Pur sapendo che JungKook fosse lì solo per allenarsi, TaeHyung non riusciva a soffocare il fastidio che gli cresceva dentro, alimentato da una frustrazione irrazionale. Quando il mister annunciò l'ultima serie di vasche, si alzò dal suo posto e si allontanò in silenzio, deciso a usare quel breve intervallo per schiarirsi le idee.

...

JungKook si sedette a gambe incrociate sulla panchina, il suo corpo era rivolto a TaeHyung, con una concentrazione assoluta, lo sguardo fisso, serio, ma privo di ostilità. Aspettava.

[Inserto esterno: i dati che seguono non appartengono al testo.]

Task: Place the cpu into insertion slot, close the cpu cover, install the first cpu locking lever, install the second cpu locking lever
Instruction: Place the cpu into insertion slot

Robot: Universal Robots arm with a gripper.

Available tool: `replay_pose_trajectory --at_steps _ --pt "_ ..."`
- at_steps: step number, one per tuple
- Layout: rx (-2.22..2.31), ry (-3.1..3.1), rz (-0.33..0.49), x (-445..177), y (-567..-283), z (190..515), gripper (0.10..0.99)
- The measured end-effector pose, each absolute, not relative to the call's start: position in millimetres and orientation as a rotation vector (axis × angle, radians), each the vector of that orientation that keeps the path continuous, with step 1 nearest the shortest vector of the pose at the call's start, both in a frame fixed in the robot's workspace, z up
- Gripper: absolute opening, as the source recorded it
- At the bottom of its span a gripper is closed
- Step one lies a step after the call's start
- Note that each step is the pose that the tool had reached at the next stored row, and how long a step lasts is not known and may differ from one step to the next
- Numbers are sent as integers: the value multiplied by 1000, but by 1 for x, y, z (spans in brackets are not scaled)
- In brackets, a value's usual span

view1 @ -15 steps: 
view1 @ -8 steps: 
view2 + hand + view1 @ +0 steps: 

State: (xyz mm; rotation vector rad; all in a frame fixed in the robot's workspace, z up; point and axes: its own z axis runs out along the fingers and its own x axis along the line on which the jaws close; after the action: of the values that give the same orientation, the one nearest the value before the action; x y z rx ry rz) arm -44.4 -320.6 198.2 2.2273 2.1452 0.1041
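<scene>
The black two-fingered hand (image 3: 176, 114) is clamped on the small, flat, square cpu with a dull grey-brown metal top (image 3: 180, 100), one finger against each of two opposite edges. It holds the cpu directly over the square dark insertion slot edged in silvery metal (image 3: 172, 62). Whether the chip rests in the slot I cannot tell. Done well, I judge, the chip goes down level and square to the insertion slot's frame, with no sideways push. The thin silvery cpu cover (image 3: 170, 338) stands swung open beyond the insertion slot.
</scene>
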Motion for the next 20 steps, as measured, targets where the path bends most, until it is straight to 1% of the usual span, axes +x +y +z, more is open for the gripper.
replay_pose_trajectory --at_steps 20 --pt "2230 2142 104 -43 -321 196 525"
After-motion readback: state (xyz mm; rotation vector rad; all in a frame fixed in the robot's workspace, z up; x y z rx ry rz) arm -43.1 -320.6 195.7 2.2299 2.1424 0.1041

TaeHyung, invece, rimase in piedi per qualche istante, le mani infilate nelle tasche del cappotto, lo sguardo sfuggente. C'era una tensione sottile nei suoi lineamenti, come se stesse cercando il coraggio per affrontare una conversazione che sapeva inevitabile.

Alla fine, TaeHyung ruppe il silenzio, fissando il punto in cui le loro ginocchia si sfioravano. «Mi dispiace per quello che è successo ieri sera», disse, la voce roca, quasi soffocata dalle emozioni. Alzò lo sguardo per incontrare quello di JungKook, cercando nei suoi occhi un segno di comprensione. «Non avrei dovuto reagire in quel modo. La scenata, la ferita...» aggiunse, prendendo con cautela la mano di JungKook tra le sue e osservando con attenzione il punto in cui il taglio gli aveva segnato la pelle. Si fermò un istante, come se il peso di ciò che stava per dire fosse difficile da sopportare.

«E prendere a pugni quello sconosciuto...» continuò, mordendosi il labbro. «È stato stupido. Tu hai il diritto di...» Le parole gli morirono in gola.